# AIM OF THE EXERCISE
In the listing that follows, count each line where the word "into" appears; write nothing but the count.

+===+

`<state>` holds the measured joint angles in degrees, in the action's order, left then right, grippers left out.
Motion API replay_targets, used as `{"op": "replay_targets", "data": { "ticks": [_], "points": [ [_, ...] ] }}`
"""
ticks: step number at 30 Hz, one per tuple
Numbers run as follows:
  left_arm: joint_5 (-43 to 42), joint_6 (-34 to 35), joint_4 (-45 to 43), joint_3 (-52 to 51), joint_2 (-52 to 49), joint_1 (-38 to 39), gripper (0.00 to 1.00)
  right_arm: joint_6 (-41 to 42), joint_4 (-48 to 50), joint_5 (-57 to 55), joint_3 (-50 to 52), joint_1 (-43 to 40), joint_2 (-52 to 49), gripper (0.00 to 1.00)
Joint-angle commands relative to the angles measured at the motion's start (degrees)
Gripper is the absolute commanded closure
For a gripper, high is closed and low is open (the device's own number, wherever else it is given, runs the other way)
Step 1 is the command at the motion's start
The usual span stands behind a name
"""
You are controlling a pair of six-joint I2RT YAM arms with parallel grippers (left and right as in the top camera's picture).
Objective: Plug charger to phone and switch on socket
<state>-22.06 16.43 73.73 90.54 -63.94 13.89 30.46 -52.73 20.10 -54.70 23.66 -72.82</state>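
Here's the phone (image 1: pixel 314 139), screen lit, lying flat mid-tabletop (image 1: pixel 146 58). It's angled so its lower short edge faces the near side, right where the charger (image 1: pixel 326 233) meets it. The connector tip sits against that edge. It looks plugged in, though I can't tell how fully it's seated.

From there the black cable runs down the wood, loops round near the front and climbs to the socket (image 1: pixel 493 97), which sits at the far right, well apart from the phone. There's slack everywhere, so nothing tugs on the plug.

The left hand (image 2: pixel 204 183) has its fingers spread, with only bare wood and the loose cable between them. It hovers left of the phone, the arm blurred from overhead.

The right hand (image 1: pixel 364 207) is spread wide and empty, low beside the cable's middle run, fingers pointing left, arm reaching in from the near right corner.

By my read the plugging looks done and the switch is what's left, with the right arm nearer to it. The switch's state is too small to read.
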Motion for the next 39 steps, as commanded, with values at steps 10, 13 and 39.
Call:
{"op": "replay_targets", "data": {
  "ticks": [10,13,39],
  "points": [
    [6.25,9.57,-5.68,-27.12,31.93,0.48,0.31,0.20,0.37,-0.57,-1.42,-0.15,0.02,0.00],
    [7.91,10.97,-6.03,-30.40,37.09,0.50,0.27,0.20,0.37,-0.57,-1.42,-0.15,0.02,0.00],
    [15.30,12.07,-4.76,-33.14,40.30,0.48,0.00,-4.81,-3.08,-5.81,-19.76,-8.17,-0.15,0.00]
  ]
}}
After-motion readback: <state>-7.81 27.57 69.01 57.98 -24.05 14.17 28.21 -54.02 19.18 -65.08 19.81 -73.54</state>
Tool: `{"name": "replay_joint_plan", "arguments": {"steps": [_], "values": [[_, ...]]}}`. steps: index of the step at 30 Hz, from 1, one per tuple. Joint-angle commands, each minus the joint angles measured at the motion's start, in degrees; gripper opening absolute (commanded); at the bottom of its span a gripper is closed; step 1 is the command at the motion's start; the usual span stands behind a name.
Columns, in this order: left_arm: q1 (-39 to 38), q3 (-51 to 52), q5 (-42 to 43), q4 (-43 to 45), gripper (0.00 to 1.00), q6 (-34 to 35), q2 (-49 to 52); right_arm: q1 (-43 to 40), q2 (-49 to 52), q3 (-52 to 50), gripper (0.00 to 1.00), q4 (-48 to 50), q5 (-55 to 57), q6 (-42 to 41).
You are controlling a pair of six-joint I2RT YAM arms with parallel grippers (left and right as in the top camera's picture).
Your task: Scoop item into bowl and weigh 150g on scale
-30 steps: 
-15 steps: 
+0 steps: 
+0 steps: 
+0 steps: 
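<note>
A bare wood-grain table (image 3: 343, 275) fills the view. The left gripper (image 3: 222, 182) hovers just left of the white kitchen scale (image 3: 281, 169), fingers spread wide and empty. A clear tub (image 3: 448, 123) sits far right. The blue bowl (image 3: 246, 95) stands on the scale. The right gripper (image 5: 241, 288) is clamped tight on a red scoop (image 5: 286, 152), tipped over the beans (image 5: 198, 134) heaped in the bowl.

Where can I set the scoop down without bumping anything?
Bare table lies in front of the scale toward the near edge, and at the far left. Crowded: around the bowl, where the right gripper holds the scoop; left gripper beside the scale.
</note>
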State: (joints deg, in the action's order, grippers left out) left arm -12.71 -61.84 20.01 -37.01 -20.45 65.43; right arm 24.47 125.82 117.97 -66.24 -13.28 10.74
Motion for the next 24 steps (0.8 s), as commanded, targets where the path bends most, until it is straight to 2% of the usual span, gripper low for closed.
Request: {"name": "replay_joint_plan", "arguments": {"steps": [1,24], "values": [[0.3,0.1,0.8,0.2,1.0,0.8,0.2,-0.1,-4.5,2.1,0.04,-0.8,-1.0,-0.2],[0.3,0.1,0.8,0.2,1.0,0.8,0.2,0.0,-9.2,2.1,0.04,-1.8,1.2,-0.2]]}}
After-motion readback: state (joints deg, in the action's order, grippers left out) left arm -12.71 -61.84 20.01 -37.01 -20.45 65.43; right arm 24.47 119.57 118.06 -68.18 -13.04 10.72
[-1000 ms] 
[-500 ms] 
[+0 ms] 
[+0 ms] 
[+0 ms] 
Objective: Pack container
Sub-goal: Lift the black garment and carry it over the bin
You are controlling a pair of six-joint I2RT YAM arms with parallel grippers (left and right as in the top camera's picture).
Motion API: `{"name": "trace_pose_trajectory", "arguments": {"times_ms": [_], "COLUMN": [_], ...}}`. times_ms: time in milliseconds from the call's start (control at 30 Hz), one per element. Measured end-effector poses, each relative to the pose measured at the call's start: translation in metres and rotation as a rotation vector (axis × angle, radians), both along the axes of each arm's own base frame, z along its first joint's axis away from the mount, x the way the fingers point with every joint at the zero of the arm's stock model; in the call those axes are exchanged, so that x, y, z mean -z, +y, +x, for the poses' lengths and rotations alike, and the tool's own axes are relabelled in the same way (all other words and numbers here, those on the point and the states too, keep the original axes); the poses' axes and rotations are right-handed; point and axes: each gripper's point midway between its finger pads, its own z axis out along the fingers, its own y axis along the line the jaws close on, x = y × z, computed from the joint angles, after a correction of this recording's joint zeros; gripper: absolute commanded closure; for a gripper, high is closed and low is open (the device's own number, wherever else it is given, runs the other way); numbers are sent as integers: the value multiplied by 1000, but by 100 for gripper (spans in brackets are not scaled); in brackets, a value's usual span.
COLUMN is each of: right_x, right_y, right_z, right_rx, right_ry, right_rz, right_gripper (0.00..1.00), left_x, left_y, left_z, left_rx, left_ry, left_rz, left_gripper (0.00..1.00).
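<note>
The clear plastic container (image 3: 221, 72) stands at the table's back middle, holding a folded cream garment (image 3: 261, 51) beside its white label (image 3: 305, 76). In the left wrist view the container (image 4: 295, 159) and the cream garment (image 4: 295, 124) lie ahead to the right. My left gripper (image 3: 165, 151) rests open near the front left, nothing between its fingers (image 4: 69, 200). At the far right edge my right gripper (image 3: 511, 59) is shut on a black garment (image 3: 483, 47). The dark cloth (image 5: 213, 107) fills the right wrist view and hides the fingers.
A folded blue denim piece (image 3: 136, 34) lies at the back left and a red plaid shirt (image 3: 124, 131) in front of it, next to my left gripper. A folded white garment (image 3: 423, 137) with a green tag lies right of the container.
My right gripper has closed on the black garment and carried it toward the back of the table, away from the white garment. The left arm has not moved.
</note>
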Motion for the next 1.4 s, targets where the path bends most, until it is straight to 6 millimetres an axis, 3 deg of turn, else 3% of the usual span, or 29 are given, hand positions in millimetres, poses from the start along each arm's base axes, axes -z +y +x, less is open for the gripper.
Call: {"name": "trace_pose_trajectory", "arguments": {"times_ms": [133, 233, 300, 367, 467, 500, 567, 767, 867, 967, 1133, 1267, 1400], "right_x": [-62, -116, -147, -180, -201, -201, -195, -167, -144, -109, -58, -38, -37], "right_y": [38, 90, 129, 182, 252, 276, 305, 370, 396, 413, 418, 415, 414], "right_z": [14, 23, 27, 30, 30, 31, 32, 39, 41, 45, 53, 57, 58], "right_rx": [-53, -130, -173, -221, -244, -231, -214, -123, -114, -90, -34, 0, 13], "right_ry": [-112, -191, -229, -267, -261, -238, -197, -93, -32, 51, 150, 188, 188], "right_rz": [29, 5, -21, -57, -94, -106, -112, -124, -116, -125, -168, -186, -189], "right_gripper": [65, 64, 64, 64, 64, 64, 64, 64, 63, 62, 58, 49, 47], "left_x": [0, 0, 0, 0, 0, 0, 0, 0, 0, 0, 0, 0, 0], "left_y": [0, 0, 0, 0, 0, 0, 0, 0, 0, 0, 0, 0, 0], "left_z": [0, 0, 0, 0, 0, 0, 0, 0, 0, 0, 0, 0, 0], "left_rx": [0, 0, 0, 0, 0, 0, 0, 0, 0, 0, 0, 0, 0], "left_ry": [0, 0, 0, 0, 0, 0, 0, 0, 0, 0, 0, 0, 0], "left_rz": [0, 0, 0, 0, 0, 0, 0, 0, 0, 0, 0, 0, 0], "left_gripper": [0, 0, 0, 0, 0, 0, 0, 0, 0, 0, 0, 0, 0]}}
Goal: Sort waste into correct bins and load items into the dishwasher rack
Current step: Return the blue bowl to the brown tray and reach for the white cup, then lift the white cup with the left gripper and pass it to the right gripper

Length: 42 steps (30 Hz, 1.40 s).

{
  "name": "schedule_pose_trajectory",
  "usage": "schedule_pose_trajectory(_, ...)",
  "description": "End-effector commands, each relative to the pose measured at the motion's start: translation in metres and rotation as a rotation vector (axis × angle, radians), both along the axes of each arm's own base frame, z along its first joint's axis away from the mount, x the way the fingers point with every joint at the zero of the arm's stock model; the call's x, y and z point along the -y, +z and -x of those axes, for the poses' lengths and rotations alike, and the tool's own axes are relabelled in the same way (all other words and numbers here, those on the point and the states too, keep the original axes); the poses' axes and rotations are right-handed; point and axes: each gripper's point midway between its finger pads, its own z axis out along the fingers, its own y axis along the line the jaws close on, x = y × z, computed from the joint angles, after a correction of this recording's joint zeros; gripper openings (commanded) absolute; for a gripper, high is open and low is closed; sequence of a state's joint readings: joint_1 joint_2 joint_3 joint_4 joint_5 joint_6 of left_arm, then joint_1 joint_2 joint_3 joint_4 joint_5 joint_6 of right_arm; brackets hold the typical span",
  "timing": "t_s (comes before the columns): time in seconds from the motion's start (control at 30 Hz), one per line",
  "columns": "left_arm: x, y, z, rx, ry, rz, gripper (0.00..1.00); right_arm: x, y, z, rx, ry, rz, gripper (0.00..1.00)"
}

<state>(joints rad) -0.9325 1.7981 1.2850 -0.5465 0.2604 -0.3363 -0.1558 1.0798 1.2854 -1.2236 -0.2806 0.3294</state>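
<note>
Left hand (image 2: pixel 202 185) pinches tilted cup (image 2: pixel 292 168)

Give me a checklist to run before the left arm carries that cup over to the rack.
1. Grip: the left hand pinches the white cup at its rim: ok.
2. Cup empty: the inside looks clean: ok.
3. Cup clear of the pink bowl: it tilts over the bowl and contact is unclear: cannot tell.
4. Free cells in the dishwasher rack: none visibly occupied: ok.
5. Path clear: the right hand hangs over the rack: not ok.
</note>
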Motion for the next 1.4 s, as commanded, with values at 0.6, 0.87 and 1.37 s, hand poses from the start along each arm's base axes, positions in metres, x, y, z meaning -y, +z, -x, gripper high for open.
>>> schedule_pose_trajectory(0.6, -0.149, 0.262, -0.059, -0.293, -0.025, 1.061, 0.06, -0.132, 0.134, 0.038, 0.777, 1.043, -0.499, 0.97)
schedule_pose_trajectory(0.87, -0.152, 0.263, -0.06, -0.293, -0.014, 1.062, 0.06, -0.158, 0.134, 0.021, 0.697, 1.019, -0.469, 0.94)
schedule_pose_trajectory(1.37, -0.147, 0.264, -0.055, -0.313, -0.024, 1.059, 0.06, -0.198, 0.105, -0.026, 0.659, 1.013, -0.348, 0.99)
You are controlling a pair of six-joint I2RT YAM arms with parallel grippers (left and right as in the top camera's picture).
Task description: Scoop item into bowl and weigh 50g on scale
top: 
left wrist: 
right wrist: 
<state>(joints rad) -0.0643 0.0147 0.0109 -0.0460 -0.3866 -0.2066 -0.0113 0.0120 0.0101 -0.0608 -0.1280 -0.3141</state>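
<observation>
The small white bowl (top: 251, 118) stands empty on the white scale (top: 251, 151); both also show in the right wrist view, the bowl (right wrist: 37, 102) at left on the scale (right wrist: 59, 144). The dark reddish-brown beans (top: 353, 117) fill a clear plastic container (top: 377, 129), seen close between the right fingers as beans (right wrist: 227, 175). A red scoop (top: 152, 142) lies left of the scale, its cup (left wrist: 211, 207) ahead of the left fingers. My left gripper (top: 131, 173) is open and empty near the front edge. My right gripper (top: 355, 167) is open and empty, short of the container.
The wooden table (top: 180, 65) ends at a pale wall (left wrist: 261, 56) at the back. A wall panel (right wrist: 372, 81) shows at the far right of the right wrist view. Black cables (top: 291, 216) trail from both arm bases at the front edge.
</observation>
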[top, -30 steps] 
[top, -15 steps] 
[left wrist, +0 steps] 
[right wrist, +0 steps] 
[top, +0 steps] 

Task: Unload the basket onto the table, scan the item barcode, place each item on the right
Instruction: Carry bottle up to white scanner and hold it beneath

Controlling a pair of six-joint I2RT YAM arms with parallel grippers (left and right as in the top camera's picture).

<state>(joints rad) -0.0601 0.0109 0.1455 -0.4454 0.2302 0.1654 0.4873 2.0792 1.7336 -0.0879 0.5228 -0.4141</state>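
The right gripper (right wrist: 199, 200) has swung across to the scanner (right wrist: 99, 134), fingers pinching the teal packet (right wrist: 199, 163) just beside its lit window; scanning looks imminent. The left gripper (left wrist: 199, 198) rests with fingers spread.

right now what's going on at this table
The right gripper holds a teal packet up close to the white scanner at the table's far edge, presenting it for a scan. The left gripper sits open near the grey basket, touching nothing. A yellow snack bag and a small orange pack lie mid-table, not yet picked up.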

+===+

# EXERCISE RESPONSE
3